Ковенант рассказал о вейнхимах, Хэмако и о последнем отрезке пути, проделанном после вступления в земли, пораженные Солнечным Ядом. К тому времени как он закончил, ярость бури несколько поумерилась. К закату ливень стал слабнуть, перешел в моросящий дождик, а потом тучи развеялись и ушли вслед за солнцем, открыв Страну звездам и ясной, холодной ночи.
По мере того как снаружи сгущалась тьма, пламя костра казалось все ярче. Размышляя над услышанным, Сандер некоторое время ворошил уголья, а потом обернулся к Ковенанту:
— Так ты и впрямь вознамерился напасть на Верных? Покончить с Ядовитым Огнем?
Ковенант кивнул.
Посмотрев на Холлиан, Сандер вновь перевел взгляд на Ковенанта.
— Нет необходимости говорить, что мы последуем за тобой. Мы претерпели столько, что теперь уже нет мочи. Даже дитя Холлиан… — Он запнулся, словно только сейчас осознал истину, пробормотал: — Мой сын… — Но тут же снова заговорил твердо: — Даже мой сын не настолько драгоценен, чтобы его нельзя было подвергнуть риску в таком деле.
— Ошибаешься, — попытался возразить Ковенант. Он хотел сказать, что драгоценны они все — все будущее страны, если, конечно, у нее есть будущее. Однако гравелинг зашел уже слишком далеко, чтобы ему можно было отказать. Да и Ковенант не имел права препятствовать людям, которых любил, распоряжаться своими жизнями.

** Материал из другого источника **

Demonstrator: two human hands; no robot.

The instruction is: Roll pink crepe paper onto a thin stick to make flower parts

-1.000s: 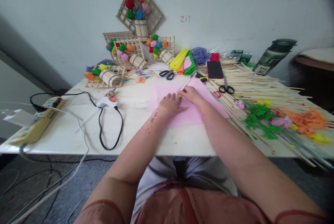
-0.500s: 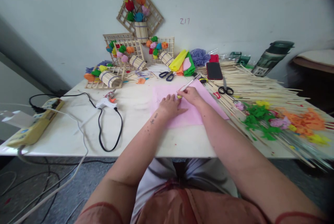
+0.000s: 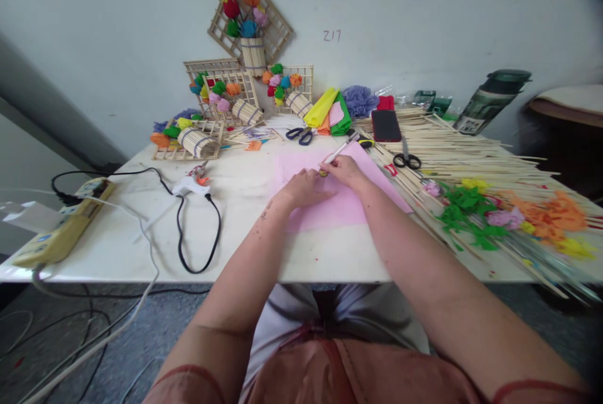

Он набрал воздуху, стараясь успокоиться, а заодно и унять боль в ушибленной Доррисом груди. Но вопрос, которого он страшился, Сандер так и не задал. Он не спросил — каким образом ты собираешься противостоять мощи Ревелстоуна, если твоя сила угрожает самому мирозданию. Вместо этого гравелинг поинтересовался:
— Что будет с харучаями?
И этот вопрос был не из легких, но все же на него Ковенант ответить мог.
— Если я добьюсь успеха, с ними все будет в порядке. Ну а нет… тогда останется не много такого, о чем стоит жалеть.
Сандер кивнул, отвел глаза в сторону и осторожно поинтересовался:
— Томас Ковенант, ты примешь от меня крилл?
— Нет, — отвечал Ковенант более резко, чем ему хотелось. Когда он впервые отдал клинок Лорика, Линден спросила, в чем причина такого поступка. «Я слишком опасен и без него», — ответил ей Ковенант, тогда еще не знавший, сколь велика эта опасность. — Тебе он потребуется.
Потребуется, чтобы сражаться со Злом, если он, Ковенант, потерпит поражение.
Или одержит победу.
Худшая горечь — истинный корень отчаяния — заключалась в том, что даже полная победа над Верными ничего не даст. Она не восстановит Закон, не исцелит Страну и не обновит ее народ. И уж само собой, не низвергнет Презирающего. Лучшим, на что мог рассчитывать Ковенант, была отсрочка. Отсрочка неизбежного. А это все равно что и вовсе никакой надежды.
Однако он так давно жил с отчаянием в сердце, что оно лишь укрепляло его решимость. Подобно Кевину Расточителю Страны, он утратил способность оглянуться назад, пересмотреть свои намерения. Различие заключалось в одном: он знал, что умрет.
Знал и предпочитал это гибели Страны.
И не желал обсуждать это со своими спутниками. Он не хотел давать Линден основания полагать, будто он винит ее за неспособность помочь его умирающему в лесу за Небесной Фермой телу. Не хотел гасить нарождающуюся веру Сандера и Холлиан в то, что у них появился еще один шанс, придающий значение всем невзгодам, какие им пришлось претерпеть. Отчаяние свойственно одиноким сердцам, и он держал его при себе. Лорд Фоул извратил все — обратил во Зло даже отказ от ненависти, некогда удержавший Ковенанта от расправы с Верными. Но — несмотря ни на что — ему была дарована встреча с Сандером и Холлиан. Можно было надеяться на спасение некоторых харучаев и Великанов. А также вернуть Линден в ее природный мир.
Он был готов вынести это.
Когда Хоннинскрю, чтобы хоть немного развеяться под бесстрастными звездами, вновь вышел из пещеры, Ковенант последовал за ним.
Ночь стояла холодная, будто ливень вымыл из земли все накопившееся в ней тепло. Словно не осознавая присутствия Ковенанта, Хоннинскрю взобрался на ближайший холм, с вершины которого открывался юго-западный горизонт. В узилище Касрейна капитан держался неколебимо и стойко, но узы, сковывающие его сейчас, крепостью своей превосходили стальные цепи. Из горла Великана доносился хрип, словно его осыпали струпья печали.